Najwięcej kontrowersji wywołuje obniżenie stawek za wyszkolenie zawodników. Znika przede wszystkim taryfikator, według którego dotychczas naliczano kwoty, które niejednokrotnie były rzędu kilkudziesięciu tysięcy złotych.
Teraz wysokość ekwiwalentu za wyszkolenie zawodnika - wychowanka - który nie ukończył 20 lat wynosi 15 tys. zł., zaś za zawodnika, który ukończył ten wiek - 35 tys. zł. Hokeista, który skończył 23 lata i nie jest związany z klubem macierzystym ważnym kontraktem, nie posiada statusu wychowanka i może zmienić barwy klubowe bez konieczności zapłaty ekwiwalentu. - Nie zgadzamy się z automatyczną wyceną zawodników. Co więcej, mówimy temu stanowcze nie - mówi prezes KH Podhale Agata Michalska. - Jest to krzywdzące dla wszystkich klubów, które pracują z młodzieżą. Temu tematowi powinno się poświęcić zdecydowanie więcej czasu. Potrzeba konsultacji z klubami i dyskusji na ten temat. Zdania wszystkich powinny zostać wysłuchane i dopiero wtedy można podjąć wiążące decyzje.
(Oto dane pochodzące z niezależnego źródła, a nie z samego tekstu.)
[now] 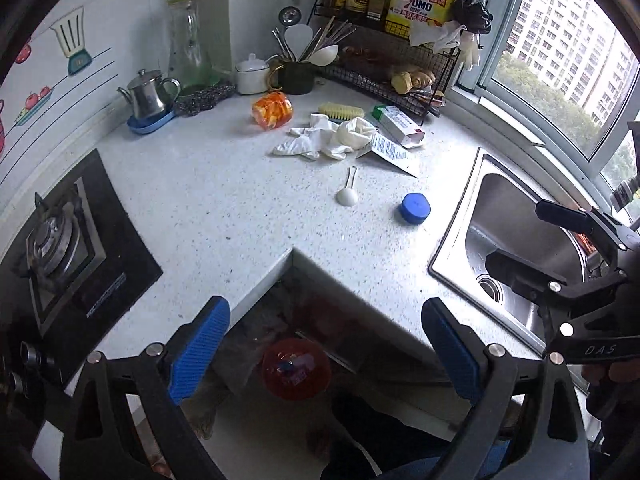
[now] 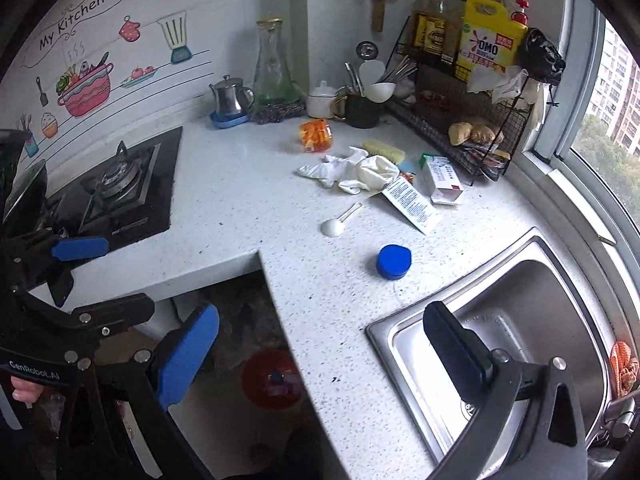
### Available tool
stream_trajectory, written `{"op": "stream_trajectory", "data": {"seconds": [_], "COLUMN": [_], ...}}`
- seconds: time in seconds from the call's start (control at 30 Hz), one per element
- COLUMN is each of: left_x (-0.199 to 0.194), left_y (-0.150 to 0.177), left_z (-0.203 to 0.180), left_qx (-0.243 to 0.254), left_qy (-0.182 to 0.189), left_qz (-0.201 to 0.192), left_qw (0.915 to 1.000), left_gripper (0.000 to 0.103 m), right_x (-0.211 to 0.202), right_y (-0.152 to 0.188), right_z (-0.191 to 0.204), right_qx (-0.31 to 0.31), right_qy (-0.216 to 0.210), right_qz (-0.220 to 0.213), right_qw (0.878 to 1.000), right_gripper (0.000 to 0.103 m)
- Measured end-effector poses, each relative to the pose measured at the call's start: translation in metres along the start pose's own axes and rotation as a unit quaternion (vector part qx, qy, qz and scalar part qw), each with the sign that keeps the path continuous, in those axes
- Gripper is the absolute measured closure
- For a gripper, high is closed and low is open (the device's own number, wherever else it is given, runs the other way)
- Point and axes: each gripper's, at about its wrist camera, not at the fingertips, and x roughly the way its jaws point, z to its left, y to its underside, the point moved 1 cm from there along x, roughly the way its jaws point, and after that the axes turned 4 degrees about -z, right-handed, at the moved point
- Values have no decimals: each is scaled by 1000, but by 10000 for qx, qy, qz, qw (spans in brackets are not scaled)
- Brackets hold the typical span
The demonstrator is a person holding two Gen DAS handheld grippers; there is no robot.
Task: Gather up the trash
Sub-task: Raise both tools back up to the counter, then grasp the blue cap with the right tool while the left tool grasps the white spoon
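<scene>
The trash is lying scattered on the speckled surface (image 1: 224, 200), and nothing is being carried yet, so the collecting step appears to be just opening. Taking the sink (image 2: 540, 280) as the landmark: the blue cap (image 2: 394, 261) is sitting nearest it, just off its far left corner; the white plastic spoon (image 2: 339, 221) is lying a little beyond the cap; the printed leaflet (image 2: 412, 204) and the opened small carton (image 2: 442, 180) are lying behind the sink's far edge; the crumpled white gloves (image 2: 352, 172) are bunched farther back, with the orange wrapper (image 2: 316, 136) beyond them toward the wall.

A red bin (image 2: 272, 378) is waiting on the floor below the surface's inner corner, to the sink's left, with some scraps already in it.

The left hand-held gripper (image 1: 324, 350) is hovering over that corner with its jaws spread wide and empty. The right hand-held gripper (image 2: 320, 350) is hanging over the sink's near rim, likewise spread wide and empty.

The next move probably calls for reaching the right one forward to the blue cap, straddling it, closing firmly, then carrying it to the bin.
</scene>
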Motion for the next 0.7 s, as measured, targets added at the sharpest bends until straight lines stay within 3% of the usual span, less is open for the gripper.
{"op": "stream_trajectory", "data": {"seconds": [0.13,0.37,0.7], "left_x": [29,90,161], "left_y": [-29,-72,-86], "left_z": [-5,2,4], "left_qx": [122,-104,-208], "left_qy": [-19,36,60], "left_qz": [132,458,1078], "left_qw": [9998,9989,9939], "left_gripper": [7,7,7], "right_x": [20,77,157], "right_y": [-14,-34,-21], "right_z": [-24,-61,-82], "right_qx": [188,217,67], "right_qy": [64,114,-112], "right_qz": [94,529,1479], "right_qw": [9998,9983,9889], "right_gripper": [1,1,1]}}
PZHL dokonał też kilku istotnych zmian w regulaminie rozgrywek Polskiej Hokej Ligi już od tego sezonu. Ekstraklasa nadal będzie liczyć 11 zespołów i każdy z nich rozegra 40 spotkań w sezonie zasadniczym systemem każdy z każdym. Nie będzie już podziału na grupę silniejszą i słabszą, jak to miało miejsce w poprzednich latach. Sześć pierwszych drużyn bezpośrednio awansuje do play-off, a o dwa kolejne miejsca w dwumeczach bić się będą zespoły z miejsc 7.-10. Przegrywający powalczą o utrzymanie.
- Są pozytywne i negatywne strony tego rozwiązania. Na pewno przy obecnej liczbie zespołów grających w PHL to dobrze, że nie ma podziału na grupę słabszą i mocniejszą. Zespoły grające w grupie słabszej mają szansę rywalizacji z najlepszymi drużynami, co zdecydowanie wpływa na ich rozwój sportowy - uważa Michalska. - Niezrozumiała natomiast jest dla nas faza kwalifikacyjna do play-off, czyli rozgrywanie meczów pomiędzy siódmym, a dziesiątym zespołem oraz ósmym i dziewiątym, i to jeszcze w formie dwumeczu. Jeżeli popatrzeć na aspekt sportowy, to tak naprawdę dziesiąta drużyna może nie wygrać żadnego meczu w sezonie zasadniczym, pozostać z zerowym dorobkiem punkowym, a przed zamknięciem okienka transferowego znacząco wzmocnić skład i w dwu-meczu w prosty sposób wejść do ósemki. Naszym zdaniem najlepszym i najprostszym rozwiązaniem byłoby rozegranie czterech rund, a następnie według prostego klucza 1-8, 2-7, 3-6 i 4-5 fazy play-off. Z kolei zespoły z miejsc dziewięć i dziesięć grają o utrzymanie do czterech zwycięstw. To czyste i przejrzyste reguły gry - podkreśla prezes „Szarotek”.
Nie będzie już możliwości wykupienia „dzikich kart”. Od tej pory awanse i spadki mają rozstrzygać się wyłącznie na lodzie. Kluby zostaną także zobligowane do posiadania czterech grup młodzieżowych.